NORD gratefully acknowledges Prof. Dr. Nenad Blau, Senior Consultant in Biochemical Genetics, Professor of Clinical Biochemistry (UZH), Dietmar-Hopp Metabolic Center, University Children's Hospital for assistance in the preparation of this report.
Tetrahydrobiopterin (BH4) deficiencies is a general term for a group of disorders characterized by abnormalities in the creation (biosynthesis) or regeneration of tetrahydrobiopterin, a naturally-occurring compound that acts as a cofactor. A cofactor is a non-protein substance in the body that enhances or is necessary for the proper function of certain enzymes. When tetrahydrobiopterin is deficient, the chemical balance within the body is upset. In most of these disorders, there are abnormally high levels of the amino acid phenylalanine (hyperphenylalaninemia). Amino acids such as phenylalanine are chemical building blocks of proteins and are essential for proper growth and development. Most of these disorders also cause abnormally low levels of neurotransmitters. Neurotransmitters are chemicals that modify, amplify or transmit nerve impulses from one nerve cell to another, enabling nerve cells to communicate. These chemical imbalances can ultimately cause a wide variety of symptoms and physical findings including progressive neurological abnormalities, lack of muscle tone (hypotonia), the overproduction of saliva (hypersalivation), loss of coordination, abnormal movements, and/or delayed motor development. The specific symptoms can vary dramatically from one person to another and can range from mild to severe in expression. Prompt diagnosis and treatment of these disorders can prevent potentially severe, irreversible neurological damage. Tetrahydrobiopterin deficiency is caused by mutations in specific genes that encode enzymes required for the biosynthesis or regeneration of tetrahydrobiopterin. Most of these mutations are inherited as autosomal recessive traits.Introduction
There are four main forms of tetrahydrobiopterin deficiency sometimes referred to as ‘classical’ tetrahydrobiopterin deficiency. They are: guanosine triphosphate cyclohydrolase I (GTPCH) deficiency; 6-pyruvoyl tetrahydropterin synthase (PTPS) deficiency; pterin-4-alpha-carbinolamine dehydratase (PCD) deficiency; and dihydropteridine reductase (DHPR) deficiency. The first two disorders are defects in tetrahydrobiopterin creation and the latter two are defects in tetrahydrobiopterin regeneration. Sepiapterin reductase deficiency is a related disorder affecting the third step of tetrahydrobiopterin biosynthesis; it differs from the other disorders in that elevated levels of phenylalanine do not develop. GTPCH deficiency can be broken down in the autosomal dominant form, also known as Segawa syndrome or autosomal dominant dopa-responsive dystonia, or the autosomal recessive form, which is covered in this report. NORD has separate, individual reports on sepiapterin reductase deficiency and Segawa syndrome.

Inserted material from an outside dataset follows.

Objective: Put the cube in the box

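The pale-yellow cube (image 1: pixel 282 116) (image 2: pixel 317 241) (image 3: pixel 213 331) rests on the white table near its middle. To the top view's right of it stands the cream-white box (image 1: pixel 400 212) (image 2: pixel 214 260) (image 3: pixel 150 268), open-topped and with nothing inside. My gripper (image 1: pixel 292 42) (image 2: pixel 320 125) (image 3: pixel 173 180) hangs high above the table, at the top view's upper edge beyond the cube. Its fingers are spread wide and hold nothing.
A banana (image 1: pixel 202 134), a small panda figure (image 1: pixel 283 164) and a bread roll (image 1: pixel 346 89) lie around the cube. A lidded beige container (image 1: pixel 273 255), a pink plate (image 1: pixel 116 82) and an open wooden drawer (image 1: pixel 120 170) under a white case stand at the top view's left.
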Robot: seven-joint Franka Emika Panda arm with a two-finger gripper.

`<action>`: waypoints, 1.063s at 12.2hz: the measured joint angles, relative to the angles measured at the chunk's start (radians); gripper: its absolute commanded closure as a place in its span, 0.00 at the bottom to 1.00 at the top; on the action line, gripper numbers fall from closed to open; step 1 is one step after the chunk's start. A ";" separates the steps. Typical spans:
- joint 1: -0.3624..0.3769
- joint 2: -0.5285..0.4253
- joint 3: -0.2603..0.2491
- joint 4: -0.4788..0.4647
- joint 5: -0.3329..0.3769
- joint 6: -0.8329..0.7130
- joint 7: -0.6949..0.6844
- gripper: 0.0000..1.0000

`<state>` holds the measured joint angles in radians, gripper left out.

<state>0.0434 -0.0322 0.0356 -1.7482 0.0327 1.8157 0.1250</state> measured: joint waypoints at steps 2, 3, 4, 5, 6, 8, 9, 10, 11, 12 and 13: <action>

In the past, disorders of tetrahydrobiopterin deficiency were referred to as atypical phenylketonuria or malignant phenylketonuria because physicians believed they were forms of phenylketonuria that did not respond to the standard therapy for that disorder. These terms are now considered obsolete because disorders of tetrahydrobiopterin deficiency are now known to be distinct disorders that are treatable with different therapies.
Although researchers have been able to establish distinct syndromes with characteristic or “core” symptoms, much about these disorders is not fully understood. Several factors including the small number of identified cases, the lack of large clinical studies, and the possibility of other genes influencing the development and progression of these disorders prevent physicians from developing a complete picture of associated symptoms and prognosis.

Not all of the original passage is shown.